A une majorité de 72,2%, les Suisses ont accepté dimanche 2 juin une modification du Code pénal autorisant l'avortement durant les 12 premières semaines de grossesse.

La participation a été de 40,5%. La modification du Code pénal entrera en vigueur le 1er octobre prochain, a annoncé dimanche la ministre de la justice Ruth Metzler, se montrant ravie de l'issue du scrutin. Le libre choix de la femme enceinte et la dépénalisation de l'interruption volontaire de grossesse dans les 12 premières semaines font l'objet d'un large consensus au sein de la société, a-t-il relevé.

Il y a 25 ans, 51,7% des votants et 15 cantons avaient refusé de libéraliser l'avortement. Depuis, les mentalités ont changé puisque seuls, aujourd'hui, les cantons d'Appenzell Rhodes-Intérieures (60,1% de non) et du Valais (54,1%) ont refusé le régime dit "du délai", qui dépénalise l'interruption de grossesse pendant les 12 premières semaines. Les plus fortes majorités acceptantes, au-dessus de 80%, ont été enregistrées dans les cantons de Genève (87,8%), Vaud (85,7%), Neuchâtel (85,4%), et Bâle-Ville (81,8%). Même la très catholique Fribourg a dit oui à 71,1%, le Jura à 68,3% et le Tessin à 63,2%.
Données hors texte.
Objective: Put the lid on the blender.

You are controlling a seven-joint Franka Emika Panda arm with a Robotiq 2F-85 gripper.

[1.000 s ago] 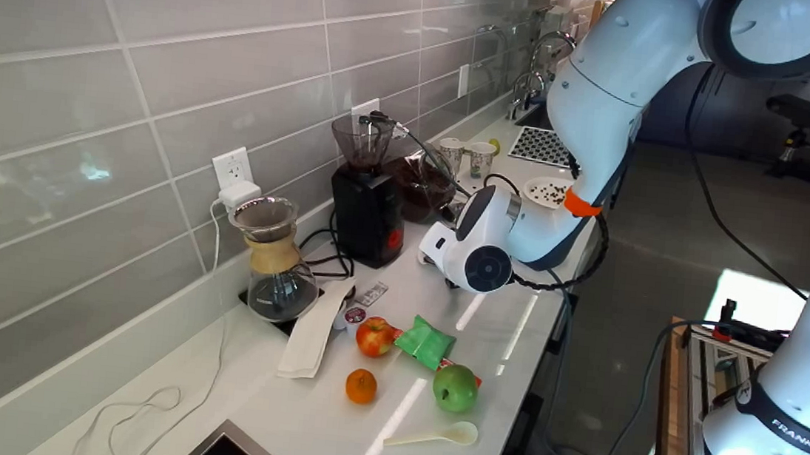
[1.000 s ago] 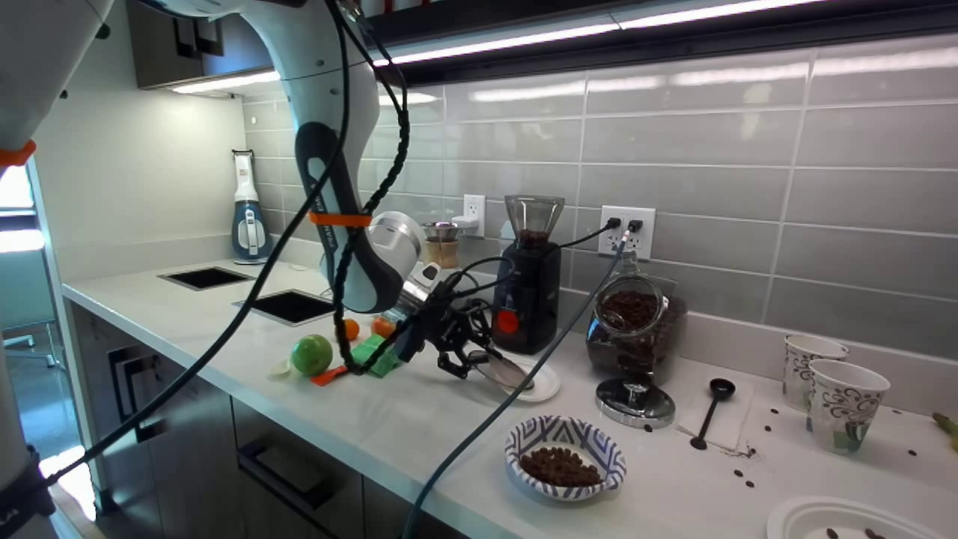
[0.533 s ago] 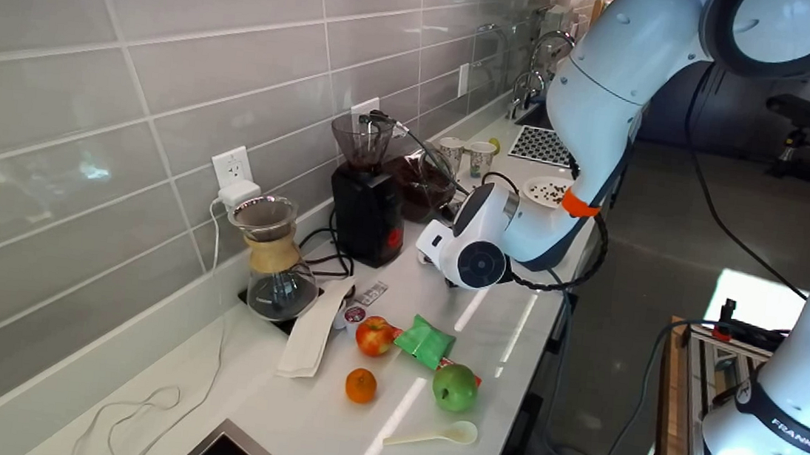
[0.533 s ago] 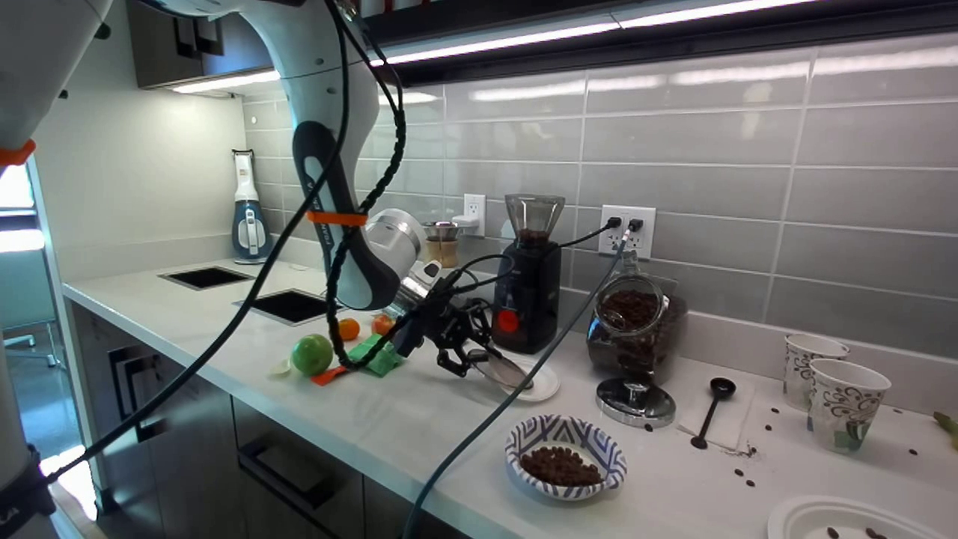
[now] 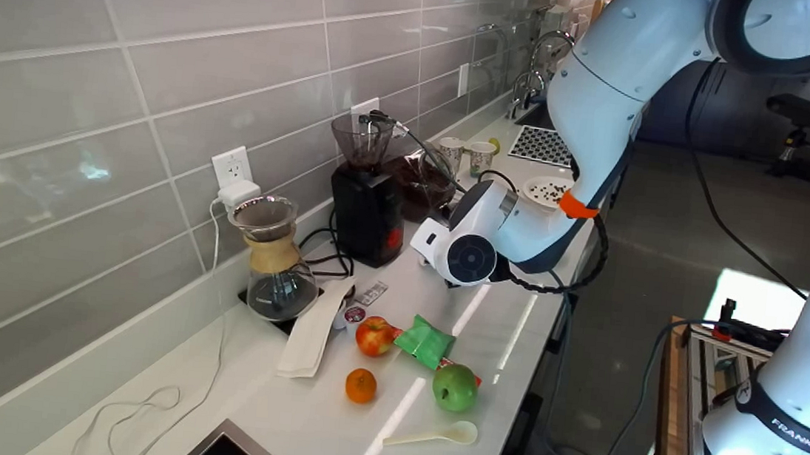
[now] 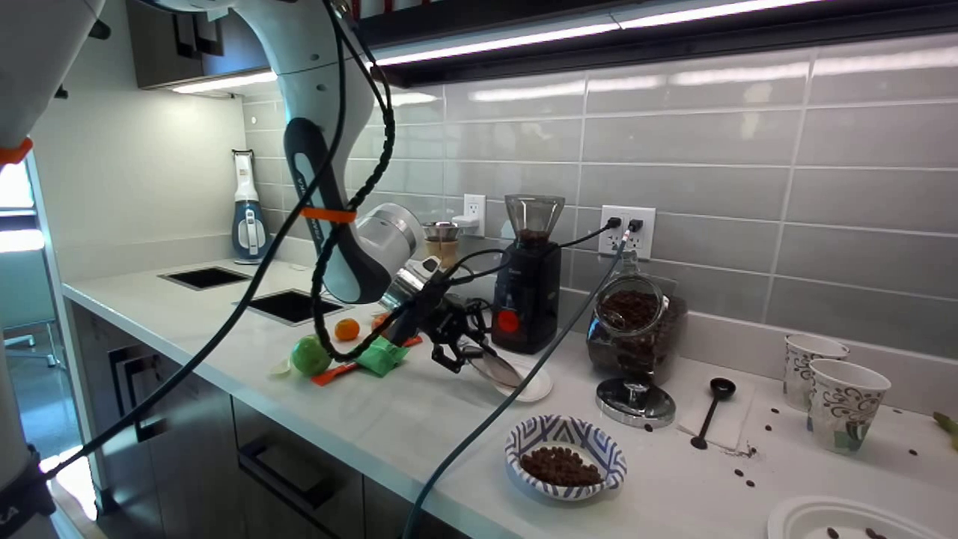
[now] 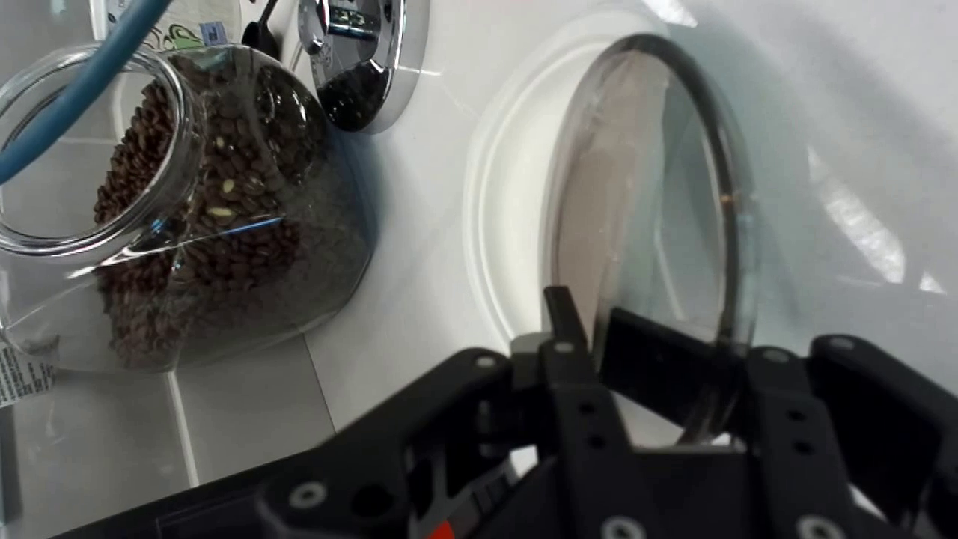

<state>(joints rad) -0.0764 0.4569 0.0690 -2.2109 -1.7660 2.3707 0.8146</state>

L'approbation du régime du délai met fin à un décalage entre la pratique en vigueur et une loi, datant de 1942, qui n'était plus appliquée depuis des années. Le système des indications n'était en effet plus respecté dans de nombreux cantons. Légalement, une interruption volontaire de grossesse (IVG) pouvait être punie de peines allant jusqu'à plusieurs années de prison, sauf si un danger menaçait gravement la santé de la femme. Cependant, aucune condamnation n'a été prononcée depuis 1988 alors que 12.000 à 13.000 IVG sont pratiquées chaque année.

Ce oui net ne doit pas être interprété comme le signe d'une banalisation de l'avortement, mais comme le point de départ d'une politique axée sur la prévention et le soutien des femmes en détresse. En effet, durant la même votation, les citoyens se sont aussi prononcés sur l'initiative "pour la mère et l'enfant" qui entendait interdire l'interruption de grossesse dans la plupart des cas. Elle n'aurait été autorisée que lorsqu'un danger imminent et de nature physique, impossible à écarter d'une autre manière, menace la vie de la femme enceinte. A une majorité de 81,7% le peuple a balayé cette initiative qui constituait un net recul par rapport à la situation actuelle. Aucun canton ne l'a acceptée.

Pour sa part, la Conférence des évêques suisses (CES), dans un communiqué diffusé le 2 juin, "déplore profondément l'approbation par les citoyennes et citoyens du régime du délai". "Le fait de pouvoir désormais supprimer impunément la vie humaine à naître pendant les douze premières semaines de grossesse ouvre la porte à de nouvelles atteintes au respect de la vie, tant à son début (avortement jusqu'à la naissance, élimination des fœtus porteurs de handicaps, etc.) qu'à sa fin (euthanasie)", estiment les évêques suisses.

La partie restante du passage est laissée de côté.